You don't need a $200 supplement stack to be a good dad. You need enough baseline function to not lose your shit when your kid draws on the wall with permanent marker. The supplements help with that. The water, the protein, and the 10 minutes of sunlight do the rest.
And if you're standing in the supplement aisle at 11pm with a screaming baby in a carrier, just buy the magnesium and go home. You can research the rest later. I've been there. The magnesium is the one that actually helps you sleep through the 47 minutes you get before the next feeding.

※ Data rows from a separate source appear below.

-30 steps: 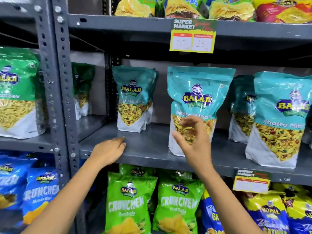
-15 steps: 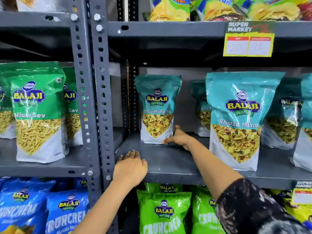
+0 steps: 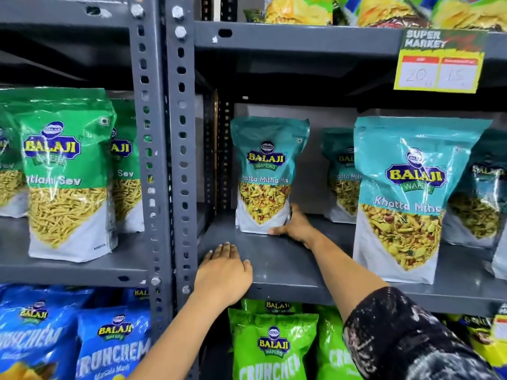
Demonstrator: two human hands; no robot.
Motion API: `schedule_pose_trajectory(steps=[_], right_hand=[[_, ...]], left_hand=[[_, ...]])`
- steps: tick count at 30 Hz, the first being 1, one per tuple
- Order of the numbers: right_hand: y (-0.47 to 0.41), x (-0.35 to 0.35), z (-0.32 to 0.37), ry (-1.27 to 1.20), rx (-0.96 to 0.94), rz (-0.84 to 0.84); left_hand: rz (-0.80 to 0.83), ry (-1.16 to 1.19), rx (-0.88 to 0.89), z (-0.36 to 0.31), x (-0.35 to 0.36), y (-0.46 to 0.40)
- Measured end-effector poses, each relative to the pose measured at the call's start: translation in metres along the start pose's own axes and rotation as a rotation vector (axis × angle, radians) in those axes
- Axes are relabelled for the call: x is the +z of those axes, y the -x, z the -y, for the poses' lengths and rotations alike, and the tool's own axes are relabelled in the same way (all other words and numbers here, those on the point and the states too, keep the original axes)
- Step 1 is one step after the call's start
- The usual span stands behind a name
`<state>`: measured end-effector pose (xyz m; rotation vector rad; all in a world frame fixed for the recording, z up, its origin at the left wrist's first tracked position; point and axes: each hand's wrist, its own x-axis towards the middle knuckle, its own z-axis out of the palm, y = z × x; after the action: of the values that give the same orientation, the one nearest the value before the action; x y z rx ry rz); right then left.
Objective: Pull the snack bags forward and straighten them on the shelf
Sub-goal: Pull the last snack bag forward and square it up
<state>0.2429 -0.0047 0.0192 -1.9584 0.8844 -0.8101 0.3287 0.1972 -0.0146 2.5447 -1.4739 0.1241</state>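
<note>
Reached the right hand deep into the grey metal shelf and cupped it round the lower right corner of the teal Khatta Mitha Mix stand-up pouch, thumb flat across the front bottom edge, fingers tucked behind. Grip looked closed on the pouch, though the hidden fingers made it hard to be sure how tight. Half a second back, only touched the base from the front; a full second back, hovered at the bigger-looking teal pouch on the right, now parked near the front edge. So, probably done with that one and onto the far-left one.

Pouch stood upright, far back on the shelf, near the rear wall, with another teal pouch behind and to its right. Still needed dragging forward to line up with its neighbour.

Left hand lay flat, palm down, fingers spread on the shelf's near lip, holding nothing, same bracing spot as before.
</note>
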Motion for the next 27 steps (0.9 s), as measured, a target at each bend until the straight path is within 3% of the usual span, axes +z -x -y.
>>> schedule_pose_trajectory(steps=[7, 27], right_hand=[[0.022, -0.010, 0.001, 0.105, -0.005, 0.037], [0.103, -0.026, -0.013, 0.089, -0.154, 0.109]], left_hand=[[-0.022, -0.025, 0.012, 0.002, 0.001, 0.000], [-0.045, 0.091, 0.002, 0.002, 0.002, 0.003]])
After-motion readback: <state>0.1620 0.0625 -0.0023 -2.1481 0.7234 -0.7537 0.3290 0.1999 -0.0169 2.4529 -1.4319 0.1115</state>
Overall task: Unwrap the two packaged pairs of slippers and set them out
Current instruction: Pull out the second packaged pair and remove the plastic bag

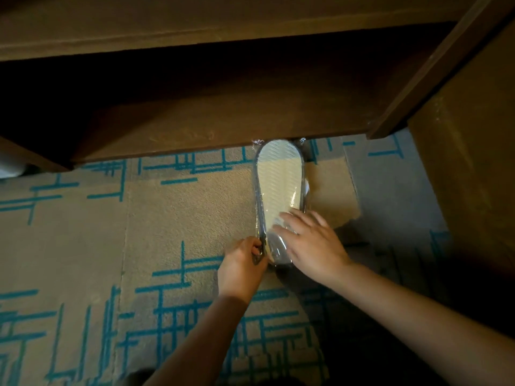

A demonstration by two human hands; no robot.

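Observation:
A packaged pair of slippers [278, 176] lies sole-up on the carpet in clear plastic wrap, its pale ribbed sole showing and its far end reaching the wooden furniture. My left hand [245, 263] pinches the dark edge of the package at its near left corner. My right hand [309, 240] rests flat on the near end of the package with fingers spread. Behind the far end, a bit of dark wrapped material [299, 142] peeks out; I cannot tell what it is.
Brown wooden furniture [195, 126] overhangs the floor at the top, with a dark recess under it. A wooden panel [468, 162] stands at the right. The beige carpet [167, 218] has teal line patterns. A pale object [11, 165] shows at the far left.

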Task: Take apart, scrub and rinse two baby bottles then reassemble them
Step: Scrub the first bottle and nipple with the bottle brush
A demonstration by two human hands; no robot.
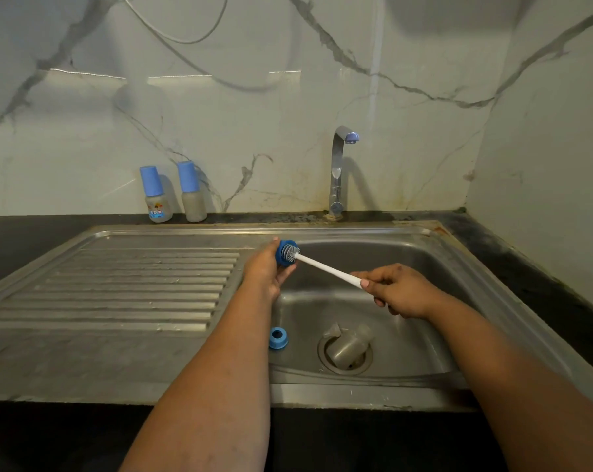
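Observation:
My left hand [266, 272] grips a blue bottle cap [282, 255] over the left edge of the sink basin. My right hand [399, 291] holds the white handle of a bottle brush [325, 267], whose bristle head sits inside the cap. A blue screw ring [278, 338] lies on the basin's left side. A clear bottle body [348, 347] lies on its side over the drain, with a clear nipple [332, 330] beside it. Two assembled baby bottles with blue caps, one [156, 195] and the other [192, 192], stand on the counter against the wall.
The steel sink [424, 253] has a ribbed draining board [135, 287] on the left. A chrome tap [337, 172] with a blue tip stands behind the basin; no water runs. Dark counter borders the sink, and a marble wall rises behind and at right.

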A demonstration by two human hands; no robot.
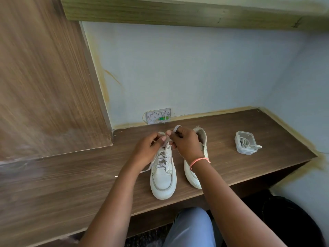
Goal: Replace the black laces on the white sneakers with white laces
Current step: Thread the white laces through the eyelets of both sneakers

Dad-to-Dad Disclaimer: I'm not a doctor. I'm a guy who reads a lot and has survived three kids without completely falling apart. Talk to your actual doctor before starting anything. Especially if you're on medication. Especially especially if you're running on 3 hours of sleep and might accidentally take a double dose of something. I've done that. Don't do that.